Robinson was the oldest of four children of John Robinson, a Ludlow schoolmaster, and his wife Eliza.[6] He was educated at Horatio Russell's academy in Ludlow until he was thirteen, when he took a year's drawing tuition with Richard Penwarne before being apprenticed to a Ludlow bookseller and printer, Richard Jones.

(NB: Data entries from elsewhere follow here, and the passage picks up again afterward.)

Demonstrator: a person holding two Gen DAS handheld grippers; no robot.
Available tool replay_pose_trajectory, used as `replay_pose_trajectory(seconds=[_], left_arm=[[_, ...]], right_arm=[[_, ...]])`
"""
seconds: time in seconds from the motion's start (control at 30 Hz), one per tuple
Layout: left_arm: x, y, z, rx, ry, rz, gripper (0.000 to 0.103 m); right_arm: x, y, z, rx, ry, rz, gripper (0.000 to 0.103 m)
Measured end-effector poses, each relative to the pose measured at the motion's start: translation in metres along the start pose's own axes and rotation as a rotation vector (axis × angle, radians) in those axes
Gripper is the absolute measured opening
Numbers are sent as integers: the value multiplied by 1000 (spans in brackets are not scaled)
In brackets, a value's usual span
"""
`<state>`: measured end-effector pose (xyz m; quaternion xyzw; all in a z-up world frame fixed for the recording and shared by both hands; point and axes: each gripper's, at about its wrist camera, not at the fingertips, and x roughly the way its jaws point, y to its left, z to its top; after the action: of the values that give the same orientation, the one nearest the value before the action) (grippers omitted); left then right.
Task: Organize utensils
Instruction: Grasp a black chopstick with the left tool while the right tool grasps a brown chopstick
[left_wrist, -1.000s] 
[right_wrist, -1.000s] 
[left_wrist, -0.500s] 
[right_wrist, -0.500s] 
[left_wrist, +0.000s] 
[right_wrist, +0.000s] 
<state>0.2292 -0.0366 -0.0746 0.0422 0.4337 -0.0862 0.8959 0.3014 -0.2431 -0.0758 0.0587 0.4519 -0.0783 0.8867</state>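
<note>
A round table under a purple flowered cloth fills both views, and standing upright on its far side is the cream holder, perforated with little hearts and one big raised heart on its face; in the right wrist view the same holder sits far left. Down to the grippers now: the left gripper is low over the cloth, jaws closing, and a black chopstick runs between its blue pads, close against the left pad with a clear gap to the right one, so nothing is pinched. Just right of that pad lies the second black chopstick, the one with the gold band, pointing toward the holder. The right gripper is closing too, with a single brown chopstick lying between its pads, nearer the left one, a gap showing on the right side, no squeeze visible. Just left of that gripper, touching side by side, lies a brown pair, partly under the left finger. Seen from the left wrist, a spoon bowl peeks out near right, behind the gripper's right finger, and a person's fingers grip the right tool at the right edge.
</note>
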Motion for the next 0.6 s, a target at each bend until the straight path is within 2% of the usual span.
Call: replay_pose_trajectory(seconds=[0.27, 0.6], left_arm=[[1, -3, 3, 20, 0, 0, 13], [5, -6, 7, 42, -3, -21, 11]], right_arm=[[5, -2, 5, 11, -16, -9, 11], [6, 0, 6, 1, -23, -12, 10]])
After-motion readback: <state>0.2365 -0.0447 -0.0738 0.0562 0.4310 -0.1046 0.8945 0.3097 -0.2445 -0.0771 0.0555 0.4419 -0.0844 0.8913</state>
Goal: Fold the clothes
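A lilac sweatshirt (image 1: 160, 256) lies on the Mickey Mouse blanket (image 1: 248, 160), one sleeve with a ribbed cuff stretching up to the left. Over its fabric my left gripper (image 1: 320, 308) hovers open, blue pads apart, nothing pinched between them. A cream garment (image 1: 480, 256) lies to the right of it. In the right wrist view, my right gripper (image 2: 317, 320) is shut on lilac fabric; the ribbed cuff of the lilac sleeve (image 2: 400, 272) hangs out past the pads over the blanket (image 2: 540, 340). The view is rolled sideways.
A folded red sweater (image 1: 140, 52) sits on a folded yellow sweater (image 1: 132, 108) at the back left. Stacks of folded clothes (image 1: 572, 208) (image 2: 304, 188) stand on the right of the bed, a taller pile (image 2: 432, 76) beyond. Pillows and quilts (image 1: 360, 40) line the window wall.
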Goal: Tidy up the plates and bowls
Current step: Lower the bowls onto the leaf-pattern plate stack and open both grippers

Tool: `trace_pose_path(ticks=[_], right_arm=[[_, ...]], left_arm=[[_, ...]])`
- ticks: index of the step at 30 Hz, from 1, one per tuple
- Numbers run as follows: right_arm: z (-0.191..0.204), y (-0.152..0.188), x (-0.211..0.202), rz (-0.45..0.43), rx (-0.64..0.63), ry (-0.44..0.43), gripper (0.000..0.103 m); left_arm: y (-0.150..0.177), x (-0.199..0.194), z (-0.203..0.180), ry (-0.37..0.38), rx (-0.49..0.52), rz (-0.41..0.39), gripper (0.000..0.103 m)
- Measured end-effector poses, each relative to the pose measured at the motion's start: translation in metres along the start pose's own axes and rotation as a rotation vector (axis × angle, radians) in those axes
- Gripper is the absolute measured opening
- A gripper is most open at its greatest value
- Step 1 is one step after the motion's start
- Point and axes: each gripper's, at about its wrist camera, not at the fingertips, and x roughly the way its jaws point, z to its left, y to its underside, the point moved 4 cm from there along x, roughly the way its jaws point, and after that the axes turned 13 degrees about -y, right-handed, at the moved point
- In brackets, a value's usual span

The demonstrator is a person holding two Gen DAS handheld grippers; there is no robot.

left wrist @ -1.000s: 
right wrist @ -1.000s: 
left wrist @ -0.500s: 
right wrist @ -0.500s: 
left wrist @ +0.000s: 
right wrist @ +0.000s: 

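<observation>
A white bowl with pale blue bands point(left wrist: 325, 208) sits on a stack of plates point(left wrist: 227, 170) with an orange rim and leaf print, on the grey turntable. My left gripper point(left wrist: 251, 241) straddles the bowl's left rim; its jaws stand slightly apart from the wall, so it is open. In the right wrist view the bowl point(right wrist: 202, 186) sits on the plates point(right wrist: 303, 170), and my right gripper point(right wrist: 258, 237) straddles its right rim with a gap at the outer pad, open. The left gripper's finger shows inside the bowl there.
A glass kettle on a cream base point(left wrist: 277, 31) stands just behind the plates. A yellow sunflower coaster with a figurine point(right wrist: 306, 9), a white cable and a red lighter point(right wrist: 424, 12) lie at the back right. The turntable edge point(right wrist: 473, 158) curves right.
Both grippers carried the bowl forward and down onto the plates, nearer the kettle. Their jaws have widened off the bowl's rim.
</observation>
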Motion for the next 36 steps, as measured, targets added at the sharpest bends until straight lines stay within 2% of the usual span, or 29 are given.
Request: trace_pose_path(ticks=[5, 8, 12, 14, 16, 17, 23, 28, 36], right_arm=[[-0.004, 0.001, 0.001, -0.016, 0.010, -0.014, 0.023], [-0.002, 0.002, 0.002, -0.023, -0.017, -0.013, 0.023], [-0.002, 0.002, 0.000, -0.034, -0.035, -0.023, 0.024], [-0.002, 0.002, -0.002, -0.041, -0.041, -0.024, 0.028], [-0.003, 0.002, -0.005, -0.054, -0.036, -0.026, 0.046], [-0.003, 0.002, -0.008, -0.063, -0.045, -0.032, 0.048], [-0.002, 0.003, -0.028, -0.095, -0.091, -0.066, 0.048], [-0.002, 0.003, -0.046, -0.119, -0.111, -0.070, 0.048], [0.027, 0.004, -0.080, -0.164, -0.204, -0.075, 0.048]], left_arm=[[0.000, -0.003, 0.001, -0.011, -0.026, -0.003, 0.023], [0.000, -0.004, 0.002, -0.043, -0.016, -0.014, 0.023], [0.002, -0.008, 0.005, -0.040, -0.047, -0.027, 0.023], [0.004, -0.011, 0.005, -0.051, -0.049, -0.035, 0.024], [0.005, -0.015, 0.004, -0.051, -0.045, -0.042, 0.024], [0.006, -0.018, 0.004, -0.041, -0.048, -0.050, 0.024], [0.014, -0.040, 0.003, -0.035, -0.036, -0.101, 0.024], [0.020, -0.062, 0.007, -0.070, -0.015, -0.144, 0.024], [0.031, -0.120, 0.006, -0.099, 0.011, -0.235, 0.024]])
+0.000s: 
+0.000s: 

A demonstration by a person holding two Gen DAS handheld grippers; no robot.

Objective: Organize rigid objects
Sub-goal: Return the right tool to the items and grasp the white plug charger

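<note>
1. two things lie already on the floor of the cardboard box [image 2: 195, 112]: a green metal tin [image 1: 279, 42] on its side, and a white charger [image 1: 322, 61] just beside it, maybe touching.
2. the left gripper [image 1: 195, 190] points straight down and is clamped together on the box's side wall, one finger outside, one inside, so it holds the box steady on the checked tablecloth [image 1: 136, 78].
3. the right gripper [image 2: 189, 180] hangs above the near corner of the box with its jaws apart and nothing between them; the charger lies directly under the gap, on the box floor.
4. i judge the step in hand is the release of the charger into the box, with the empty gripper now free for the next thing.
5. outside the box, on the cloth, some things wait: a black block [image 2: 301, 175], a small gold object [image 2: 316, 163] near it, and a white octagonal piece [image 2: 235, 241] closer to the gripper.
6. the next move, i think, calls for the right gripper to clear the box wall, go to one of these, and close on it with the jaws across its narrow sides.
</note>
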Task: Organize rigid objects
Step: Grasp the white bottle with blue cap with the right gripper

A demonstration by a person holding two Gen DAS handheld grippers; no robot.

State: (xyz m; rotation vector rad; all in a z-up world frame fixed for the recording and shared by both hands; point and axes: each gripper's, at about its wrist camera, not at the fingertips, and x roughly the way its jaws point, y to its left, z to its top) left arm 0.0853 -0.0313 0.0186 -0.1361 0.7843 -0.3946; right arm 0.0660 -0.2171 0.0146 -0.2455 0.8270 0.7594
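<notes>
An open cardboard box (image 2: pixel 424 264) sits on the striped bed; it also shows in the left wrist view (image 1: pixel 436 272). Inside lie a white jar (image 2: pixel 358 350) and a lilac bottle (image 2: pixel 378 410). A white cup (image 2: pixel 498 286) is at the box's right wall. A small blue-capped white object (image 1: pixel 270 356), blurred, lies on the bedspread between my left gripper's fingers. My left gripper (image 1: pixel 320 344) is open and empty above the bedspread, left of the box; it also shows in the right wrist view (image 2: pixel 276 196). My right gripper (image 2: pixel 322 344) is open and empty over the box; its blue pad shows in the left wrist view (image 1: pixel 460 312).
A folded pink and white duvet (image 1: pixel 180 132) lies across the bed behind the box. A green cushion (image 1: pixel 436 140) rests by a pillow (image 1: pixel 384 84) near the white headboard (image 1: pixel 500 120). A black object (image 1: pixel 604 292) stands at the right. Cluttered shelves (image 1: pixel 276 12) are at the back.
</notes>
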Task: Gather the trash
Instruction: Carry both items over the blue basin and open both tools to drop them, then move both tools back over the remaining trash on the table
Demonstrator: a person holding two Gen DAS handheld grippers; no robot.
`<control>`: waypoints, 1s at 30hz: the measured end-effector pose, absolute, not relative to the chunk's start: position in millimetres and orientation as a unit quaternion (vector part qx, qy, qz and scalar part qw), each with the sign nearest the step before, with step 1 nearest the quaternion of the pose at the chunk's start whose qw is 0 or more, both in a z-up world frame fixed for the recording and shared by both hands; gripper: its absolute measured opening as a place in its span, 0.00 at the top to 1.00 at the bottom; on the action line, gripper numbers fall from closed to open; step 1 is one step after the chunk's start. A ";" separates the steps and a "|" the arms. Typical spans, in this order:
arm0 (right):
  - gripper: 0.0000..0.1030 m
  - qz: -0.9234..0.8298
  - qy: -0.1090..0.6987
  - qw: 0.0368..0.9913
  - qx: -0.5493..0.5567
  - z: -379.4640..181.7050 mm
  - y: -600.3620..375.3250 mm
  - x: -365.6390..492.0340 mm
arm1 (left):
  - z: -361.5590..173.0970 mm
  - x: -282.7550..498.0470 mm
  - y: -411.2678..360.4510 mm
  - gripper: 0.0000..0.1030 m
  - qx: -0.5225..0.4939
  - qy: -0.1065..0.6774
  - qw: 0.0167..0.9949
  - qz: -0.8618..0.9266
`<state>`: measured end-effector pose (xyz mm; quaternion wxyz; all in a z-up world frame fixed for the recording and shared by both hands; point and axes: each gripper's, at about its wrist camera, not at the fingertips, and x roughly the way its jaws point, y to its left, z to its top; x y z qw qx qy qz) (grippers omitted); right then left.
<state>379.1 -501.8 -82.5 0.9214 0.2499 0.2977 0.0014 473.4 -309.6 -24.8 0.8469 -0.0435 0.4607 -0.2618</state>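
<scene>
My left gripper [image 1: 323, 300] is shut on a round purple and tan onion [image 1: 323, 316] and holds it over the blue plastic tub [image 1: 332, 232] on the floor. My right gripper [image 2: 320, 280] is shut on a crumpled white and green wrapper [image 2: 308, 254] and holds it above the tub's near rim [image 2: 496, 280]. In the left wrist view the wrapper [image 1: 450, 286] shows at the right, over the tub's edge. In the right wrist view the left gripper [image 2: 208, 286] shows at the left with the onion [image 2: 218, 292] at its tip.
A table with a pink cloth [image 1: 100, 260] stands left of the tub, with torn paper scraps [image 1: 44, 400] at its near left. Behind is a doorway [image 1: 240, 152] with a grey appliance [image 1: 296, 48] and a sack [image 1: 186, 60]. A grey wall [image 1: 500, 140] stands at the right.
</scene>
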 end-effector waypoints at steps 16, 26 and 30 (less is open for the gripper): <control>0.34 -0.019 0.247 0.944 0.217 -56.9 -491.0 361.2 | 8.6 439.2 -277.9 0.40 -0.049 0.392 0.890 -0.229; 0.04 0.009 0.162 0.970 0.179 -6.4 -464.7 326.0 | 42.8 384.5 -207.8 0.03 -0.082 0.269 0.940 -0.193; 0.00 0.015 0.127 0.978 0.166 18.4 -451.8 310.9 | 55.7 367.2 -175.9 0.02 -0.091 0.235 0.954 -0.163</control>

While continuing to study art, his initial career was in bookselling, in 1850 working for the Bromsgrove bookseller Benjamin Maund, then in 1851 for the London-based Whittaker & Co. In 1852 he exhibited an oil painting, On the Teme Near Ludlow, at the Royal Academy.[7] That same year he began taking photographs, and five years later, following a meeting with the photographer Hugh Welch Diamond, decided to devote himself to that medium, in 1855 opening a studio in Leamington Spa, selling portraits.

In 1856, with Rejlander, he was a founding member of the Birmingham Photographic Society.

In 1859 he married Selina Grieves, daughter of a Ludlow chemist, John Edward Grieves.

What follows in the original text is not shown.